→ **ASSIGNMENT**
Return all lines of the data in which the string "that" occurs.

→ **GIVEN MATERIAL**
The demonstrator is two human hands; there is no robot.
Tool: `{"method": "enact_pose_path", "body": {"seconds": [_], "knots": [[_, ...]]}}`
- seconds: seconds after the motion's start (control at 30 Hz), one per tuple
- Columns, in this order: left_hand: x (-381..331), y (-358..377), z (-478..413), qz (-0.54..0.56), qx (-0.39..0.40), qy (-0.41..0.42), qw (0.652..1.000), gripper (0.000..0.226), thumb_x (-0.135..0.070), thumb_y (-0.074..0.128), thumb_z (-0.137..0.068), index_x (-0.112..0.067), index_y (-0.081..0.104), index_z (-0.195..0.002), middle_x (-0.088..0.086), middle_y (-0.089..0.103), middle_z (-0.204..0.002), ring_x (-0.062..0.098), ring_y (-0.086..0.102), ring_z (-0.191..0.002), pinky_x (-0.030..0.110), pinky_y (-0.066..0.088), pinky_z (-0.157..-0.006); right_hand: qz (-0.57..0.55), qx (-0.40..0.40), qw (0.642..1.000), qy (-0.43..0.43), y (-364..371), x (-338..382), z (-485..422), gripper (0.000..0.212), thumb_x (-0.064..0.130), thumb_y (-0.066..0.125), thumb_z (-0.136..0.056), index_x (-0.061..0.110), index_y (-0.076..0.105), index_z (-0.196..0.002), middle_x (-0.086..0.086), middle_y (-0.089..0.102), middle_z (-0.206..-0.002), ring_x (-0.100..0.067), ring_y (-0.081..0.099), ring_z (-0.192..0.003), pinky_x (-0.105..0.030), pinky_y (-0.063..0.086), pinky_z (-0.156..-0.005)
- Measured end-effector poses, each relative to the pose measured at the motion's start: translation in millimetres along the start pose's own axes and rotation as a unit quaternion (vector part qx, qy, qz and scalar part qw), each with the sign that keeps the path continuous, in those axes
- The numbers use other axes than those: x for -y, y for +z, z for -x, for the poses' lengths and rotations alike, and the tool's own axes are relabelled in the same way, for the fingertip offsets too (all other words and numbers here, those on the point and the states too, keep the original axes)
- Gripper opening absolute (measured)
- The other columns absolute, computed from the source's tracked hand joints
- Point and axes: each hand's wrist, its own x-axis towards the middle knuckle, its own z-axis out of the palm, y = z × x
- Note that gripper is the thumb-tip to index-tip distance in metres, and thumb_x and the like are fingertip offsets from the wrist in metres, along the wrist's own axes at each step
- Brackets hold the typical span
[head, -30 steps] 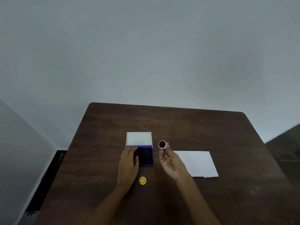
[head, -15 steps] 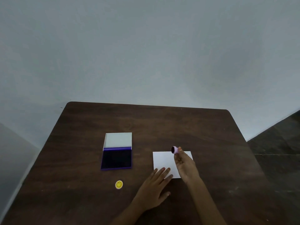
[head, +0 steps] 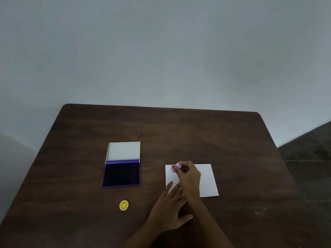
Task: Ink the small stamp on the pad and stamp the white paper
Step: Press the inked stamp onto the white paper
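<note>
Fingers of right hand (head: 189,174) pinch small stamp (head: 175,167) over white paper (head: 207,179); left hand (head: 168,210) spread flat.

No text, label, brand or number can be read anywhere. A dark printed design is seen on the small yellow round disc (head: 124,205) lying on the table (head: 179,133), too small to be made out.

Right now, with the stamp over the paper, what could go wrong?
The small pink stamp in the right hand looks tilted near the white paper sheet's far-left corner, so the print may be partial or run off the edge. The left hand pins only the near edge, so the sheet could shift and smear.
</note>
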Motion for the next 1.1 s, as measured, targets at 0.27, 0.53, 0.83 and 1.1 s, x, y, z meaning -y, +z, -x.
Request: {"method": "enact_pose_path", "body": {"seconds": [0.27, 0.53, 0.83, 1.1], "knots": [[3.0, 2.8, 5.9, 0.029, -0.043, 0.008, 0.999, 0.058, -0.064, 0.054, -0.074, -0.032, 0.049, -0.122, -0.013, 0.062, -0.125, 0.012, 0.058, -0.115, 0.038, 0.033, -0.099, 0.115, 0.021, 0.992, -0.044, 19.4, -15.7, -4.1, 0.017, 0.020, 0.065, -0.082, 0.007, 0.062, -0.092, -0.010, 0.069, -0.097, -0.009, 0.054, -0.077, -0.018, 0.042, -0.073], [1.2, 3.7, 2.9, 0.061, -0.057, -0.003, 0.997, 0.060, -0.058, 0.060, -0.070, -0.027, 0.049, -0.121, -0.008, 0.066, -0.118, 0.018, 0.062, -0.110, 0.040, 0.037, -0.096, 0.151, 0.059, 0.985, -0.067, 18.7, -15.4, 1.3, 0.020, 0.020, 0.060, -0.086, 0.005, 0.059, -0.099, -0.013, 0.066, -0.106, -0.022, 0.060, -0.094, -0.032, 0.049, -0.090], [1.9, 0.4, 2.7, 0.107, -0.018, -0.037, 0.993, 0.063, -0.048, 0.048, -0.080, -0.020, 0.037, -0.135, 0.007, 0.050, -0.139, 0.030, 0.039, -0.132, 0.048, 0.006, -0.104, 0.167, 0.051, 0.981, -0.088, 22.6, -11.6, 5.4, 0.014, 0.014, 0.060, -0.085, 0.003, 0.060, -0.095, -0.014, 0.066, -0.102, -0.023, 0.060, -0.094, -0.031, 0.048, -0.088], [2.4, -1.3, 1.0, 0.081, -0.029, -0.023, 0.996, 0.058, -0.061, 0.028, -0.071, -0.028, 0.045, -0.115, -0.017, 0.072, -0.100, 0.006, 0.068, -0.093, 0.025, 0.052, -0.080, 0.160, 0.047, 0.982, -0.090, 22.1, -12.3, 5.3, 0.015, 0.012, 0.059, -0.086, 0.000, 0.061, -0.095, -0.018, 0.066, -0.102, -0.025, 0.060, -0.094, -0.037, 0.051, -0.089]]}}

→ **ANSWER SPACE**
- Measured end-effector poses, each relative to the pose measured at the motion's start: translation in millimetres along the start pose's own axes and rotation as a unit quaternion (vector part qx, qy, qz and scalar part qw), each with the sign that keeps the path continuous, in those axes
- Note that gripper is the thumb-tip to index-tip distance in metres, and thumb_x and the like are fingertip offsets from the wrist in metres, along the wrist's own axes at each step

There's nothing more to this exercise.